# WHAT YOU SHOULD DO:
Of the entries below, return exactly those lines that fall between the one containing "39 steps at" and the one containing "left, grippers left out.", the two end lines included.

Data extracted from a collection
>>>
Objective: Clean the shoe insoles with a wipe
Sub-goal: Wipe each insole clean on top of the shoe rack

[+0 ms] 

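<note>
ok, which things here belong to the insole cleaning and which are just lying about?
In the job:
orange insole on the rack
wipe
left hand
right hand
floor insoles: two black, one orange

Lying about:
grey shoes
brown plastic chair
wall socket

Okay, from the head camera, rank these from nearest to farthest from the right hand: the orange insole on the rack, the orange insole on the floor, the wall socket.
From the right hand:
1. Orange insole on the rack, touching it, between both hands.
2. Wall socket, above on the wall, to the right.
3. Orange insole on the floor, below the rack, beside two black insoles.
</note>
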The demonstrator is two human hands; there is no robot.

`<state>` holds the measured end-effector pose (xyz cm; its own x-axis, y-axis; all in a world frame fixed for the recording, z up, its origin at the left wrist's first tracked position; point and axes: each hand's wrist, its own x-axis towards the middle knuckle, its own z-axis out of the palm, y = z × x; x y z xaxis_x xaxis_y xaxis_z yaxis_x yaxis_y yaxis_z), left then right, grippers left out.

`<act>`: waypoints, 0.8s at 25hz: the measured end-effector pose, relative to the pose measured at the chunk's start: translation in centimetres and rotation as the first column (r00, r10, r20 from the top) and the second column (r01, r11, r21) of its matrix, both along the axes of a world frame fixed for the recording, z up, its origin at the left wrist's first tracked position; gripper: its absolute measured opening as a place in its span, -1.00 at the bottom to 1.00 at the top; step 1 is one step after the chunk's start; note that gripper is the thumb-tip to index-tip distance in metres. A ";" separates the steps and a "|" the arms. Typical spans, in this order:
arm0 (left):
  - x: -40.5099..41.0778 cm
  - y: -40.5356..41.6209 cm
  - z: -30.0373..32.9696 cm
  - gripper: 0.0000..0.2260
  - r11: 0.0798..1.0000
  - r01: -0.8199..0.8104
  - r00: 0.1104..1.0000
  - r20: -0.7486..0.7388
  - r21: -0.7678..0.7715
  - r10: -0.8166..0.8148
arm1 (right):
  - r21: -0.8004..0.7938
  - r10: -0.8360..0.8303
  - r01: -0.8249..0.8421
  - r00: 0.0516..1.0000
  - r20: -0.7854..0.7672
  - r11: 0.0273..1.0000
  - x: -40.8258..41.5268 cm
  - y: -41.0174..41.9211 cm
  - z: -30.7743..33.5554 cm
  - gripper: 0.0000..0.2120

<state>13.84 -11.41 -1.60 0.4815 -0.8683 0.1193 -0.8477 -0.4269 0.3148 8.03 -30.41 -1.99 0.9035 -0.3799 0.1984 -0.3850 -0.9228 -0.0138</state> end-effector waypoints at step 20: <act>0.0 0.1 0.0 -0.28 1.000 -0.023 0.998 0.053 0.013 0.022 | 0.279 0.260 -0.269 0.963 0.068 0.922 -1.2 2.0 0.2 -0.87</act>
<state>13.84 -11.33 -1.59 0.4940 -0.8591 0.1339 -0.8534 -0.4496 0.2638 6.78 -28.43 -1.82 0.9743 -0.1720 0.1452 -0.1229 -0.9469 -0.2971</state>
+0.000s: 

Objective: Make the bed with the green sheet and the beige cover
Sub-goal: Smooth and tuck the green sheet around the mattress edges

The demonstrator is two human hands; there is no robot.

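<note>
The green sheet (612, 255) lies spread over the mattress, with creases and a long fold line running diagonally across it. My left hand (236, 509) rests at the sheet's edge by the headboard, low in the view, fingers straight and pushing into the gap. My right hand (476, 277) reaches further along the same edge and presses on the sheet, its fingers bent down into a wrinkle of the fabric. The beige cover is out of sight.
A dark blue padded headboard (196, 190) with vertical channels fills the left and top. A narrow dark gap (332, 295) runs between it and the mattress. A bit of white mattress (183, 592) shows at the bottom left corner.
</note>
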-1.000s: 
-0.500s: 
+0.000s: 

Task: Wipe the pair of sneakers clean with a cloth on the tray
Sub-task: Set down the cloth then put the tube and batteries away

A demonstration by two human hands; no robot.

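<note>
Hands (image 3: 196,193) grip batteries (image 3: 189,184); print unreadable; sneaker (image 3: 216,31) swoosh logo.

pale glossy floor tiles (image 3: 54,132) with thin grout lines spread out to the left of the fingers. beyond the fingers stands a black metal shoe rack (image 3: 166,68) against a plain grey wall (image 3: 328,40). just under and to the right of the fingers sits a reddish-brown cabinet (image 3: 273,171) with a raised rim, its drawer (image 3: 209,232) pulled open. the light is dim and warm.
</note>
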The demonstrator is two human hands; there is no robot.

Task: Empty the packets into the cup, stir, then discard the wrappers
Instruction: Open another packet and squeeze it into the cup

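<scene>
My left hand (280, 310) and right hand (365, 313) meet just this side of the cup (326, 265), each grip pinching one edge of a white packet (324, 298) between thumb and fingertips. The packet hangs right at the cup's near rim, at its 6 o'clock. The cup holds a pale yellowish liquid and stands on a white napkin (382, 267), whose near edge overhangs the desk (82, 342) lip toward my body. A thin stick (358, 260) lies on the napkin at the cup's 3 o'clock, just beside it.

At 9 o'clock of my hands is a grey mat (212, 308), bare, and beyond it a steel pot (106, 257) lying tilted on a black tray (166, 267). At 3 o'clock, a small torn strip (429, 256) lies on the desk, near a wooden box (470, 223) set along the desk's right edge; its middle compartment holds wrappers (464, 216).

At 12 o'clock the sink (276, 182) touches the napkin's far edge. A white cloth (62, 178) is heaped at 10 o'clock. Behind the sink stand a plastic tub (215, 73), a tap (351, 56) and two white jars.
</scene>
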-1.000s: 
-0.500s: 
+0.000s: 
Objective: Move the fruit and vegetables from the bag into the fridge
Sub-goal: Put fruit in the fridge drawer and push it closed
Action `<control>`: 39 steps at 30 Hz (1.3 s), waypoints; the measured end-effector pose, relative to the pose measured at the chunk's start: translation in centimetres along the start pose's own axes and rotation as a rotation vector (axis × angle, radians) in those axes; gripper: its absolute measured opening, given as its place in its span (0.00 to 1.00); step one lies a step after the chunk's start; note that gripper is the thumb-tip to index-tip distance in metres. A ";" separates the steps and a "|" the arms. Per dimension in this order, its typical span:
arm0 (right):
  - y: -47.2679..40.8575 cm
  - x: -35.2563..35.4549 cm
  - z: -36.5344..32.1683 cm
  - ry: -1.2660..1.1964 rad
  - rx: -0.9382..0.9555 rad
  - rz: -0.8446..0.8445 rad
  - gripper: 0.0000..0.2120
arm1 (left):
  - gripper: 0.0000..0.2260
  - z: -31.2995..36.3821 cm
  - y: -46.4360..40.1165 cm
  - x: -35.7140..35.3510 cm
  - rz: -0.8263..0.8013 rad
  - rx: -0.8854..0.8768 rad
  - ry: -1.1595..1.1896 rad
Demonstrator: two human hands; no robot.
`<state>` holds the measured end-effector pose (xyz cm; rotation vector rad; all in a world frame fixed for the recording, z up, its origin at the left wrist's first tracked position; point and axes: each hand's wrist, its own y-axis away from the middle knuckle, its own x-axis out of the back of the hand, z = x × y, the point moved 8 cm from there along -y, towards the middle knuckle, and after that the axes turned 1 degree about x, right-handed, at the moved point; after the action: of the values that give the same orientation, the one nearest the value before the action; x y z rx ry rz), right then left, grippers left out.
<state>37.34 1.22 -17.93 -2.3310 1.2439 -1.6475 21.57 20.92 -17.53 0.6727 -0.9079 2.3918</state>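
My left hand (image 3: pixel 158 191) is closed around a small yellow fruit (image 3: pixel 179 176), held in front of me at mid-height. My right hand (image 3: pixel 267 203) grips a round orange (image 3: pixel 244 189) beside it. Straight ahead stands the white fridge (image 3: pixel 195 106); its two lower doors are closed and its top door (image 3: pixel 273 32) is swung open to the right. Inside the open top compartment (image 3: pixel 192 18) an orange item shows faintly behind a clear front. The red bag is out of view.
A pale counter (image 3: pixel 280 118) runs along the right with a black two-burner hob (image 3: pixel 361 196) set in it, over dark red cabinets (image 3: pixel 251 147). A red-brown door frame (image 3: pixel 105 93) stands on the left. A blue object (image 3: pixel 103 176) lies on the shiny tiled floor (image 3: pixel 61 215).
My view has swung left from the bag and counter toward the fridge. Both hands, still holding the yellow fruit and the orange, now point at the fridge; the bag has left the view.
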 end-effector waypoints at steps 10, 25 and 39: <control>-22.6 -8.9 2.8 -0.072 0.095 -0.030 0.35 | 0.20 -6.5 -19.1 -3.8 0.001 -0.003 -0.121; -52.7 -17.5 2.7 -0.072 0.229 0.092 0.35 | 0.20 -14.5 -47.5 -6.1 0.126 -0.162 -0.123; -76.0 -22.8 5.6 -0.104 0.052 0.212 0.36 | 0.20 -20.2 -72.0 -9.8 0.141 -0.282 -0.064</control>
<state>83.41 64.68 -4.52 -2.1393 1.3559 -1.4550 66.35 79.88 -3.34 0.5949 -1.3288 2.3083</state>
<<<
# RESULT FOR THIS TASK:
Action `<control>`: 39 steps at 30 Hz (1.3 s), waypoints; the measured end-effector pose, relative to the pose measured at the chunk's start: translation in centimetres along the start pose's own axes and rotation as a rotation vector (axis × angle, radians) in those axes; gripper: its absolute measured opening, given as its place in its span (0.00 to 1.00); step one lies a step after the chunk's start; note that gripper is the thumb-tip to index-tip distance in metres. A ";" separates the steps and a "|" the arms. Per dimension in this order, its typical span:
arm0 (right):
  - y: -47.2679..40.8575 cm
  - x: -35.2563..35.4549 cm
  - z: -36.5344..32.1683 cm
  - ry: -1.2660..1.1964 rad
  - rx: -0.9382..0.9555 rad
  - rz: -0.8446..0.8445 rad
  - gripper: 0.0000..0.2120
arm1 (left):
  - gripper: 0.0000..0.2260
  - z: -31.2995..36.3821 cm
  - y: -46.4360..40.1165 cm
  - x: -35.7140..35.3510 cm
  - rz: -0.8263..0.8013 rad
  - rx: -0.8854..0.8768 rad
  - ry: -1.1595..1.1896 rad
Demonstrator: two human hands; no robot.
`<state>` holds the measured end-effector pose (xyz cm; rotation vector rad; all in a world frame fixed for the recording, z up, its origin at the left wrist's first tracked position; point and axes: each hand's wrist, its own y-axis away from the middle knuckle, its own x-axis out of the back of the hand, z = x × y, the point moved 8 cm from there along -y, towards the middle knuckle, and after that the axes turned 1 degree about x, right-handed, at the moved point; after the action: of the values that give the same orientation, the one nearest the value before the action; x y z rx ry rz), right then left, grippers left out.

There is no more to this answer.